§ TASK TO CARRY OUT
Would you transcribe the entries below, beginning at the line with "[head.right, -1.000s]" and ending after the line with "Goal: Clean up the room", exactly, with no picture and nothing more?

§ DATA SUPPLIED
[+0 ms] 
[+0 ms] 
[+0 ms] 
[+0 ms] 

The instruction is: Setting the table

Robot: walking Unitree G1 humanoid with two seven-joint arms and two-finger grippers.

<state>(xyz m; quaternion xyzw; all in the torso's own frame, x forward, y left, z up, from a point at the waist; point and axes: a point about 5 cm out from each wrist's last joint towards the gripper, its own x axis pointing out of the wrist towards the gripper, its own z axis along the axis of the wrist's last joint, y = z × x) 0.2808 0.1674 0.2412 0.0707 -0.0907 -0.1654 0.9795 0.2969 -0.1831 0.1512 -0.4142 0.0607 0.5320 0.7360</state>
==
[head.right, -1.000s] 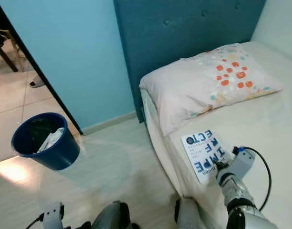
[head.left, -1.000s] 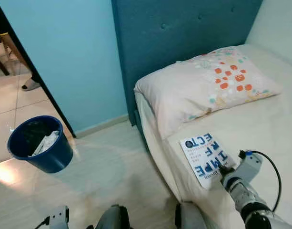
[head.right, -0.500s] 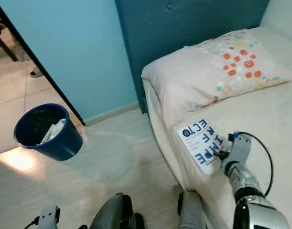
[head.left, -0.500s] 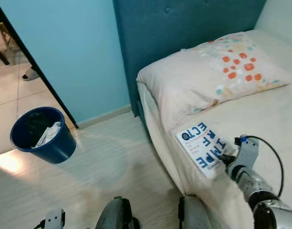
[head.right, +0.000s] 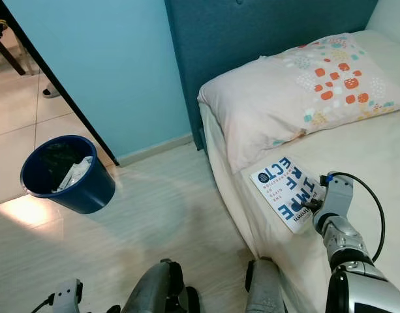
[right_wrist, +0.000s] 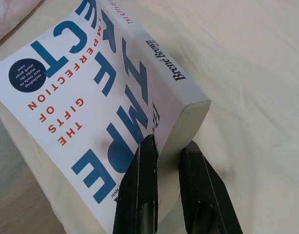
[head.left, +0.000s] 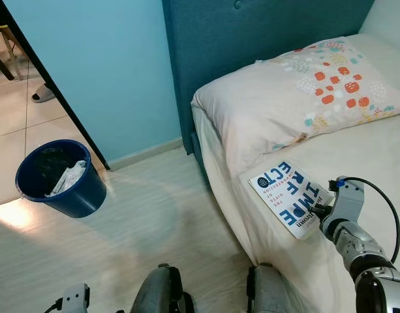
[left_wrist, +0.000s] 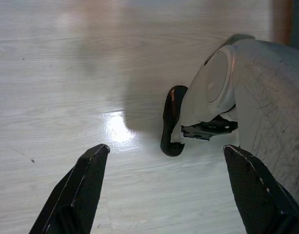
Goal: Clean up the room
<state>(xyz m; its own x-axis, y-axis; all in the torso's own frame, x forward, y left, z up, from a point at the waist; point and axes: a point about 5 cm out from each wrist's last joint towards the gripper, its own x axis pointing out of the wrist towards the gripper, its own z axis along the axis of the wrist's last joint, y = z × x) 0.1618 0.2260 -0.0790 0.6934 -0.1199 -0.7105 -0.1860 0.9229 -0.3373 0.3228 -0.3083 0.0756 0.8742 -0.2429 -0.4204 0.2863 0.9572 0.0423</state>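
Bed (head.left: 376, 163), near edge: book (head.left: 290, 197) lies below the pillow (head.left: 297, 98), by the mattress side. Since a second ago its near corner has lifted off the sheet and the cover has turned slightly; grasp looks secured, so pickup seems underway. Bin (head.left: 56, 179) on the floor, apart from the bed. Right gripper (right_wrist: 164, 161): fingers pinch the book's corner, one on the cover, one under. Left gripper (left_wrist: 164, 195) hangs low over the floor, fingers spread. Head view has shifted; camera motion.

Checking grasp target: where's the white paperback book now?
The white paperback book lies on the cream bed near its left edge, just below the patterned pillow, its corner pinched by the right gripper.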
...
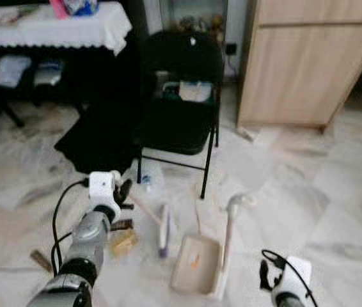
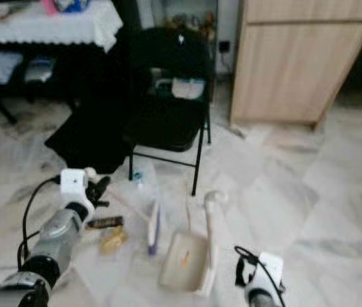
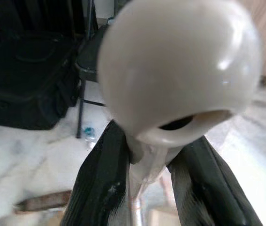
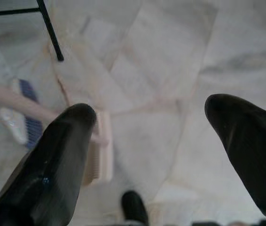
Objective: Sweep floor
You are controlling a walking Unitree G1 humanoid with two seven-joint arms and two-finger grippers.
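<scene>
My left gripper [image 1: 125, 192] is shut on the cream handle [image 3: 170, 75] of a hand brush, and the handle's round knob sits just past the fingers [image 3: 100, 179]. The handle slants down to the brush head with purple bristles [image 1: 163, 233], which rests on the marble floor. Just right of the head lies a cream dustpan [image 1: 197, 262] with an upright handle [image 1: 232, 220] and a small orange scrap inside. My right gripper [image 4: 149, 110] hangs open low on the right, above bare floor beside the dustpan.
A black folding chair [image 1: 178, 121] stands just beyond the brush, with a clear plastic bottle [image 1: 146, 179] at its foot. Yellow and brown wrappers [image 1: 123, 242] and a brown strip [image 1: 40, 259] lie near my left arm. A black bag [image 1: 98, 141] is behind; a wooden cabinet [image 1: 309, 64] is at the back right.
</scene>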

§ RESULT OF THIS TASK
[head.right, -1.000s] 
[head.left, -1.000s] 
[head.right, -0.500s] 
[head.left, -0.500s] 
[head.right, +0.000s] 
[right_wrist, +0.000s] 
[head.left, +0.000s] 
[left_wrist, +0.000s] 
Goal: Clean up the room

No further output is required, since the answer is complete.